I'd say this is especially true of a form-based training method (like WC), because there's no "failure feedback" early in the process. To the OP - you need an instructor to help you get it right. Learning it wrong will actually lengthen the learning curve. Once you have some base, online training can help build on the base (same or similar style), but that's about as far as I'd go.


----------



## KPM (Mar 14, 2017)

vince1 said:


> Anyone familiar with wingchunonline  home study course ? I am 2 hours away from the nearest wing chun school and thought I would try an online course.

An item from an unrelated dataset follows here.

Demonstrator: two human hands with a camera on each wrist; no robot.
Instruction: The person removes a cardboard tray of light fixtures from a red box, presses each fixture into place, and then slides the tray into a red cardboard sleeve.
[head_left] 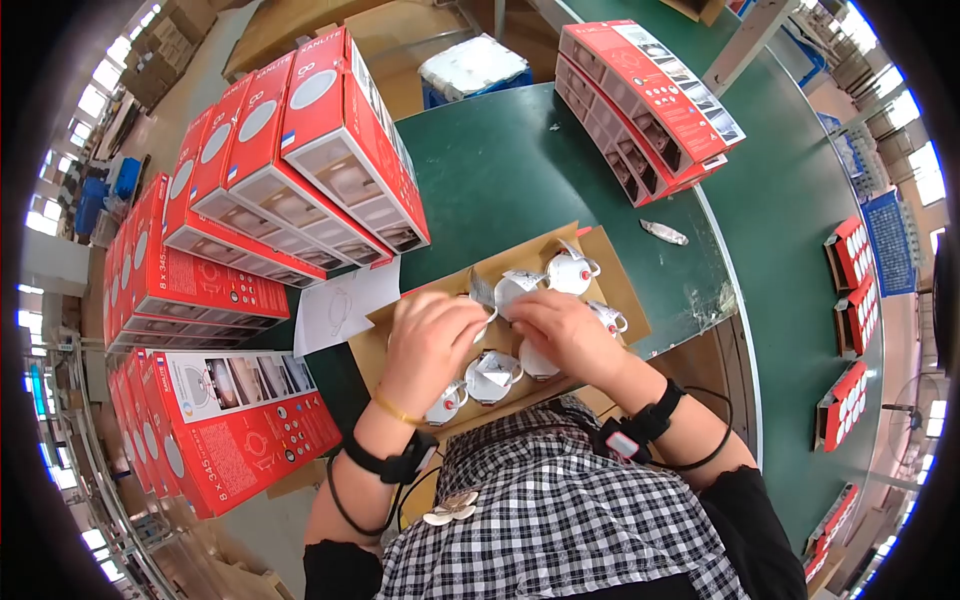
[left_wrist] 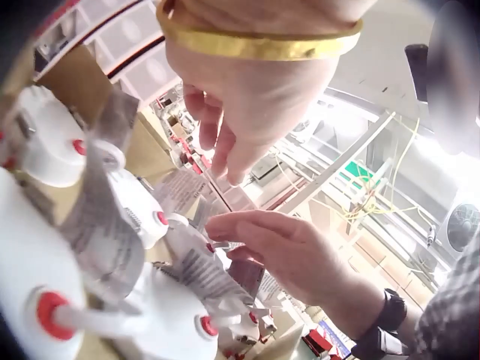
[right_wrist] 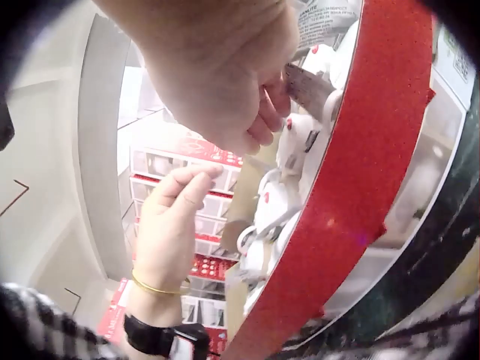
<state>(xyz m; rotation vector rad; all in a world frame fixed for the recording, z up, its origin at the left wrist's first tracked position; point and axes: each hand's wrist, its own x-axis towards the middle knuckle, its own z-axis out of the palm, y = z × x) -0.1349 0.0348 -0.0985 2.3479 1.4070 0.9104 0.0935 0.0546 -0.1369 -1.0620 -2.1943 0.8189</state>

You CAN learn from video.  But it needs to be done in conjunction with hands on instruction.  I would advise driving the 2 hours to link up with the Wing Chun school and get started.  Find out what system they do and what videos or home study course the instructor would recommend.  Then start working from those videos and travel back to see the instructor for hands on training and correction as often as you can.  Find a partner to train with you and make the 2 hour drive with you.  You cannot train Wing Chun solo very well.  And that way you have someone to split the driving with!


----------



## Gerry Seymour (Mar 14, 2017)

KPM said:


> You CAN learn from video.  But it needs to be done in conjunction with hands on instruction.  I would advise driving the 2 hours to link up with the Wing Chun school and get started.  Find out what system they do and what videos or home study course the instructor would recommend.  Then start working from those videos and travel back to see the instructor for hands on training and correction as often as you can.  Find a partner to train with you and make the 2 hour drive with you.  You cannot train Wing Chun solo very well.  And that way you have someone to split the driving with!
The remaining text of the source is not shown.